**Exercise prompt**
Print the data below exactly, but only the lines from the one containing "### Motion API" down to the one containing "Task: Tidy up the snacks", inclusive.

**Material to process**
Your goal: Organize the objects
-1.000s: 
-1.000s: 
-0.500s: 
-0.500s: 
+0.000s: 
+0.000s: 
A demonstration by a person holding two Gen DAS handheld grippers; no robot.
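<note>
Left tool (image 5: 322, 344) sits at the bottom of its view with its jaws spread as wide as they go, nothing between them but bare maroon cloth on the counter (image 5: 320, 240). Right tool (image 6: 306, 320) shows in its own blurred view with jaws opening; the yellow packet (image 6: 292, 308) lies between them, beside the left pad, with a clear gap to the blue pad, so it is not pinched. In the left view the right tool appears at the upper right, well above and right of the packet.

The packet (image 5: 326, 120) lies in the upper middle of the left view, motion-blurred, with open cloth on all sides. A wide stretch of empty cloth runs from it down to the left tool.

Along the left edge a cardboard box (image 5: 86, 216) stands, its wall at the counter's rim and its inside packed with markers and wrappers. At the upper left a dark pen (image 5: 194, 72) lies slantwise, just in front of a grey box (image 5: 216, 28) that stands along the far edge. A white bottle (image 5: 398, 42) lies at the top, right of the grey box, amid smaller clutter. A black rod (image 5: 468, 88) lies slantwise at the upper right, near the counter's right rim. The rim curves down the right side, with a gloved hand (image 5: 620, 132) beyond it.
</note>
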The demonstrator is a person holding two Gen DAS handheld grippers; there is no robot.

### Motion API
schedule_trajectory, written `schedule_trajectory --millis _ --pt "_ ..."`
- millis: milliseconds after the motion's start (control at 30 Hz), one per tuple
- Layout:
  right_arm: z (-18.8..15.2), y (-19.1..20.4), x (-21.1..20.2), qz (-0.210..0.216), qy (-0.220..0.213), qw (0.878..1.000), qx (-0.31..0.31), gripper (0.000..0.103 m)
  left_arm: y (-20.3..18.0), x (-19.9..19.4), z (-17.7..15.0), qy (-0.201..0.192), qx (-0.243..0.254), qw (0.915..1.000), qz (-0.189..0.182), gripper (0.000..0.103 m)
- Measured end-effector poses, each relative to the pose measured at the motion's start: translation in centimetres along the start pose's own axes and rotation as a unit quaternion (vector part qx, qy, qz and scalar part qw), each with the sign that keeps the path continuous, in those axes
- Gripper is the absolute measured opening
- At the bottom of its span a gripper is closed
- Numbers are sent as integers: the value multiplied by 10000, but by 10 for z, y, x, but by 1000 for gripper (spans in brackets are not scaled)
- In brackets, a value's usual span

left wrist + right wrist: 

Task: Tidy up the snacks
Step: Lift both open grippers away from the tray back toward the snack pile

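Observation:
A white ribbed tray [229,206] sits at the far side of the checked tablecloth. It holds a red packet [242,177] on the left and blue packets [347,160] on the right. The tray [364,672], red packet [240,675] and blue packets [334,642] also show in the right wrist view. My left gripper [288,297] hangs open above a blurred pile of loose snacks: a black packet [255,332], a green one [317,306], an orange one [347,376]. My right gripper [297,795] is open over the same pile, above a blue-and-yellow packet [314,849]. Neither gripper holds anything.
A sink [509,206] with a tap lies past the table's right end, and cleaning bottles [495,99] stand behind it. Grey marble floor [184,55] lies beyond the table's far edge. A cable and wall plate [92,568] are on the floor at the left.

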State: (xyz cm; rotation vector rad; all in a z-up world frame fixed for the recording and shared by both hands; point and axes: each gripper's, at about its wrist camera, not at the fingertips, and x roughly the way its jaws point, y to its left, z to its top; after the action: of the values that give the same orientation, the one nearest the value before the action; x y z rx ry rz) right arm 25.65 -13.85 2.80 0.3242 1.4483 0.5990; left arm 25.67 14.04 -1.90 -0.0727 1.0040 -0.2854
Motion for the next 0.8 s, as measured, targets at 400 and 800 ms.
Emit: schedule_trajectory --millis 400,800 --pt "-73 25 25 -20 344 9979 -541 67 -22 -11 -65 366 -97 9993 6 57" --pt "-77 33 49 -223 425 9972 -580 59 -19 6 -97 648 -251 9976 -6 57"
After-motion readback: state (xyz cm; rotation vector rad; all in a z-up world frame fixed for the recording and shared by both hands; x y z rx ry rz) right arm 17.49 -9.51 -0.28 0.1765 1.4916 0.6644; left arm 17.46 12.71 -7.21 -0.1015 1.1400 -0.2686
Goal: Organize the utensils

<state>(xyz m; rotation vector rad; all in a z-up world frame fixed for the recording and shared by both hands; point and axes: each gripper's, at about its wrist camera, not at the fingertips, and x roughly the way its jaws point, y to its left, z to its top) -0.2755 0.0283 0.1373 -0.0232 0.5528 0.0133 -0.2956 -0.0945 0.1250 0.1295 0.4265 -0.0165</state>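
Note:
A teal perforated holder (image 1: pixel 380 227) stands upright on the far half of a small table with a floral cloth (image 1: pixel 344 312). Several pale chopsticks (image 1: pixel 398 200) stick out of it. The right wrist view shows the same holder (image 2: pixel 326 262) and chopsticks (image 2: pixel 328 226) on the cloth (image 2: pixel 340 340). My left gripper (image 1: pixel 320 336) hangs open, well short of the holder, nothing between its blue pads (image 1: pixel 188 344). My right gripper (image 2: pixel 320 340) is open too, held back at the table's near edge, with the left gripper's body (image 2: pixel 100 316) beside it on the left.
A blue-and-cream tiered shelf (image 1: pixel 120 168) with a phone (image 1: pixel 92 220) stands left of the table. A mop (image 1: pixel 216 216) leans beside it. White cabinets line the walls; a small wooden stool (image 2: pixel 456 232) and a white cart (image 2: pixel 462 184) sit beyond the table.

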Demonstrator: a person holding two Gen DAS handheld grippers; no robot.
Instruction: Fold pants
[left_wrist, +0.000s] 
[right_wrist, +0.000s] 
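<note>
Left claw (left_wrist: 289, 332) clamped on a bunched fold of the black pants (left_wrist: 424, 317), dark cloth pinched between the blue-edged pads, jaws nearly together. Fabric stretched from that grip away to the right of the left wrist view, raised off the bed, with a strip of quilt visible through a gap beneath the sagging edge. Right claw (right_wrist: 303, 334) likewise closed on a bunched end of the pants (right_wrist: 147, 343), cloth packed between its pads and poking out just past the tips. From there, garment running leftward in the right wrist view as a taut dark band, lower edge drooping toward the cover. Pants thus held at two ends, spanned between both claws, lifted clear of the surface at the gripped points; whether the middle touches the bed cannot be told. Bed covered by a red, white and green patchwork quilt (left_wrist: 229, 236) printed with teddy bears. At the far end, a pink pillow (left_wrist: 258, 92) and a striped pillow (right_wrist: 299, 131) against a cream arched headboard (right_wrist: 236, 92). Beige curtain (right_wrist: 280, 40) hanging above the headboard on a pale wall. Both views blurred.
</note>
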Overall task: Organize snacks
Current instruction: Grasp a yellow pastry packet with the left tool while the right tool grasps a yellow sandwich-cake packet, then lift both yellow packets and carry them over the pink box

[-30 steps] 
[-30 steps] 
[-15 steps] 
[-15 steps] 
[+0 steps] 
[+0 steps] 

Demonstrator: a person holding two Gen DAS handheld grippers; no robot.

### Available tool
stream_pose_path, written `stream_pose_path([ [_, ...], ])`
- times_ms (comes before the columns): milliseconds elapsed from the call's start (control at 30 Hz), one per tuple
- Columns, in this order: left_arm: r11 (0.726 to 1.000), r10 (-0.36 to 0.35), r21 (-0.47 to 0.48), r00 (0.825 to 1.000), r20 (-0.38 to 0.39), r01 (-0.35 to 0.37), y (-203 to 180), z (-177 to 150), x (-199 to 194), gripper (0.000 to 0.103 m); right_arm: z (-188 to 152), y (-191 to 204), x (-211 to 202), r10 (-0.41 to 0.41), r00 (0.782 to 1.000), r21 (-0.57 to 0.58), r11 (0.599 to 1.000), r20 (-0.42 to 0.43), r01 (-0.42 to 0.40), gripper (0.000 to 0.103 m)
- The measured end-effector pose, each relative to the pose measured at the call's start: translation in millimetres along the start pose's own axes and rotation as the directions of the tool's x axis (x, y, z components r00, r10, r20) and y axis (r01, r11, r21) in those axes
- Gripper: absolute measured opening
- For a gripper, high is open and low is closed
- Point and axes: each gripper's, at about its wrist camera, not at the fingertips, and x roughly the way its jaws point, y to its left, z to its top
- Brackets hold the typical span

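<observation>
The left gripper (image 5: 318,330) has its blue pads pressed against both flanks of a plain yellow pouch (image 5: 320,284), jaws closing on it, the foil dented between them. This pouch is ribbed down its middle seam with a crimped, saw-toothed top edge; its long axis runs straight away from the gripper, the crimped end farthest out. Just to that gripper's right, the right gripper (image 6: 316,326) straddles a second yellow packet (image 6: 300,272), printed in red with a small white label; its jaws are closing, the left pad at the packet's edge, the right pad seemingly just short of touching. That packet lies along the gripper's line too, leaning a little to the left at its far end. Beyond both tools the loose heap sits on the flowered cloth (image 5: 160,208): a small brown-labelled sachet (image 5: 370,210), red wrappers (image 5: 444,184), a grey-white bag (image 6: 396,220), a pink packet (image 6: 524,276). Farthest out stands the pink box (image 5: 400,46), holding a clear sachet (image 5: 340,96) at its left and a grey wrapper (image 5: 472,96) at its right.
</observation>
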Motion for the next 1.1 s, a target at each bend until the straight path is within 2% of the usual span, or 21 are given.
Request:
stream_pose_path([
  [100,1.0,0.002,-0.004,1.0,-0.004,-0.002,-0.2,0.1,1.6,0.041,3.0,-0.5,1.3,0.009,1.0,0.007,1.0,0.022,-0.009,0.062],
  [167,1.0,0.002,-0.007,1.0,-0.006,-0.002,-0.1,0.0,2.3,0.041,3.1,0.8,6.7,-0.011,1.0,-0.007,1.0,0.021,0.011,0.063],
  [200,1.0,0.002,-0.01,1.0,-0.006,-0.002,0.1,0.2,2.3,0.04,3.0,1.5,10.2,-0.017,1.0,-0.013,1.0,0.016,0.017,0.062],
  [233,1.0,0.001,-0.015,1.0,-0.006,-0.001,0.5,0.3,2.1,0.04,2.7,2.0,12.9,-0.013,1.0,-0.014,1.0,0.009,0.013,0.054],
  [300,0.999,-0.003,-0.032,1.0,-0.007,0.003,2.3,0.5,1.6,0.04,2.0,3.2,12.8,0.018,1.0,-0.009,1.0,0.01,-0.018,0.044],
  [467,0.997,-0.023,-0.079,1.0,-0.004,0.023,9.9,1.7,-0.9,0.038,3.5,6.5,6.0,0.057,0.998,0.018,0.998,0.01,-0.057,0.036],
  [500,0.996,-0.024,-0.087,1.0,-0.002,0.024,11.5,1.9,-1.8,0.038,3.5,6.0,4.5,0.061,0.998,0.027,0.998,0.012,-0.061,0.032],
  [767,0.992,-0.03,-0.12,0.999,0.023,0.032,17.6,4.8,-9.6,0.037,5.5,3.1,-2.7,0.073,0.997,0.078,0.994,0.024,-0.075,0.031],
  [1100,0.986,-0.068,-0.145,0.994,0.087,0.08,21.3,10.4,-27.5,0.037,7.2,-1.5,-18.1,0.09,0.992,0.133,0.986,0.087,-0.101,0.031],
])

**Solution below**
### Motion API
schedule_trajectory, written `schedule_trajectory --millis _ --pt "_ ..."`
- millis: milliseconds after the motion's start (control at 30 Hz), one per tuple
- Layout:
  right_arm: z (-18.8..15.2), y (-19.1..20.4), x (-21.1..20.2), qz (-0.210..0.216), qy (-0.220..0.213), qw (0.878..1.000), qx (-0.31..0.31), gripper (0.000..0.103 m)
  left_arm: y (-20.3..18.0), x (-19.9..19.4), z (-17.7..15.0), qy (-0.201..0.192), qx (-0.243..0.254), qw (0.915..1.000), qz (-0.189..0.182), gripper (0.000..0.103 m)
- Measured end-effector poses, each relative to the pose measured at the motion's start: translation in centimetres along the start pose's own axes and rotation as a unit quaternion (vector part qx, qy, qz and scalar part qw), each with the sign that keeps the path continuous, in those axes
- Gripper is the absolute measured opening
- At the bottom of its span a gripper is closed
- Numbers are sent as integers: the value multiplied by 10000, but by 10 for z, y, x, but by 1000 for gripper (spans in brackets are not scaled)
- In brackets, a value's usual span

left wrist + right wrist: 

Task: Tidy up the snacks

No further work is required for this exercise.